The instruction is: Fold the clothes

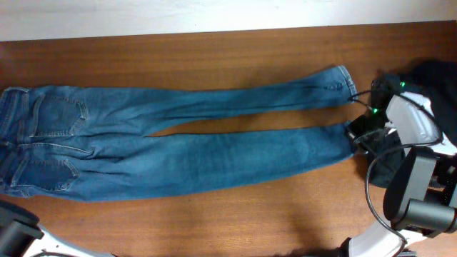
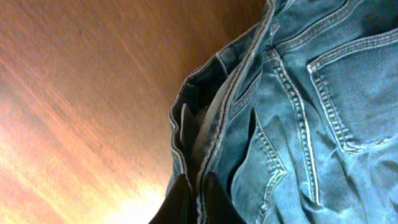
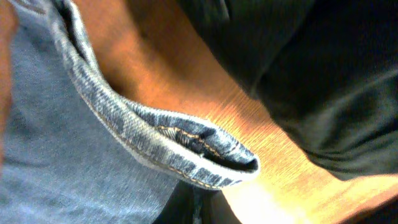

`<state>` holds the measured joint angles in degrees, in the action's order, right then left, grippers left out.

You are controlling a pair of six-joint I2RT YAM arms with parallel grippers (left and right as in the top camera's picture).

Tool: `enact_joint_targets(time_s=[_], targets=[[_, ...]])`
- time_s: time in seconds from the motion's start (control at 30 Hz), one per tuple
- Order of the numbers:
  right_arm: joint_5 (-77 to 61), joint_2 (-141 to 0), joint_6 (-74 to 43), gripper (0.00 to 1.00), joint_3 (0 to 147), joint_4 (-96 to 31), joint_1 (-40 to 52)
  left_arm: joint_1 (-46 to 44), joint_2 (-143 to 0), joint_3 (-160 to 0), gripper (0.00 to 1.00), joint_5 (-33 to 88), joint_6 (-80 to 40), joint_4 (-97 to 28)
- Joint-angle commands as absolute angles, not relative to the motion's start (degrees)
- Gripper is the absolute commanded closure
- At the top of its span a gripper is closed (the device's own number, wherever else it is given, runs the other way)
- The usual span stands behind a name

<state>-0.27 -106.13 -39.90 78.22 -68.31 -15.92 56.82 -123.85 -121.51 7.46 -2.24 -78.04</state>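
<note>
From overhead, the jeans lie flat along the wooden worktop, seat up, with the waistband at the far left edge and both legs running right. The upper leg ends in open wood. The lower leg ends at the right hand, which sits right on its hem. The black garment is bunched at the right edge, partly under the right arm and crowding that end. A black cable loops beside the arm. Only part of the left arm shows, at the lower left corner near the waistband.

In the left wrist view, the left hand is closed, its two dark fingers pinching the waistband's edge between them. The denim fills the right side, back pocket included; bare worktop fills the left.

In the right wrist view, the leg's hem curls open just above the right hand, whose fingers are closed on the denim at the bottom edge. The black garment lies just beyond, across a strip of worktop, apart from the hem.
</note>
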Motion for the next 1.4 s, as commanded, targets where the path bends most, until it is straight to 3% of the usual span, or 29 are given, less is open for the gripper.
enact_joint_targets(time_s=[0.0,0.37,0.57,0.93,1.37], targets=[[3.49,-106.00,-36.07,0.96,83.48,-71.29,-15.86,57.04,-121.14,-124.20,1.00,7.68,-2.15,-80.03],[2.31,-106.00,-34.72,0.96,95.11,-71.81,-15.81,55.96,-121.14,-132.35,1.00,8.14,-2.24,-82.28],[-5.45,-106.06,-34.74,0.96,96.40,-63.94,-15.73,50.41,-121.14,-132.70,0.99,10.11,-2.42,-74.54],[-5.52,-106.13,-34.65,0.96,96.40,-49.34,-11.16,42.46,-121.16,-132.68,0.99,6.00,-2.39,-64.40],[1.10,-106.56,-34.72,0.96,96.40,-41.91,-10.50,42.15,-122.32,-132.03,0.99,1.67,-2.37,-54.81]])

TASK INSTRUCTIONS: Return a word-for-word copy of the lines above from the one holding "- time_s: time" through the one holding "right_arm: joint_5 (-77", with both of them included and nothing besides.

FINISHED EXERCISE:
- time_s: time in seconds from the motion's start (control at 30 Hz), one per tuple
- Order of the numbers:
  right_arm: joint_5 (-77 to 61), joint_2 (-141 to 0), joint_6 (-74 to 43), gripper (0.00 to 1.00), joint_3 (0 to 147), joint_4 (-96 to 31), joint_1 (-40 to 52)

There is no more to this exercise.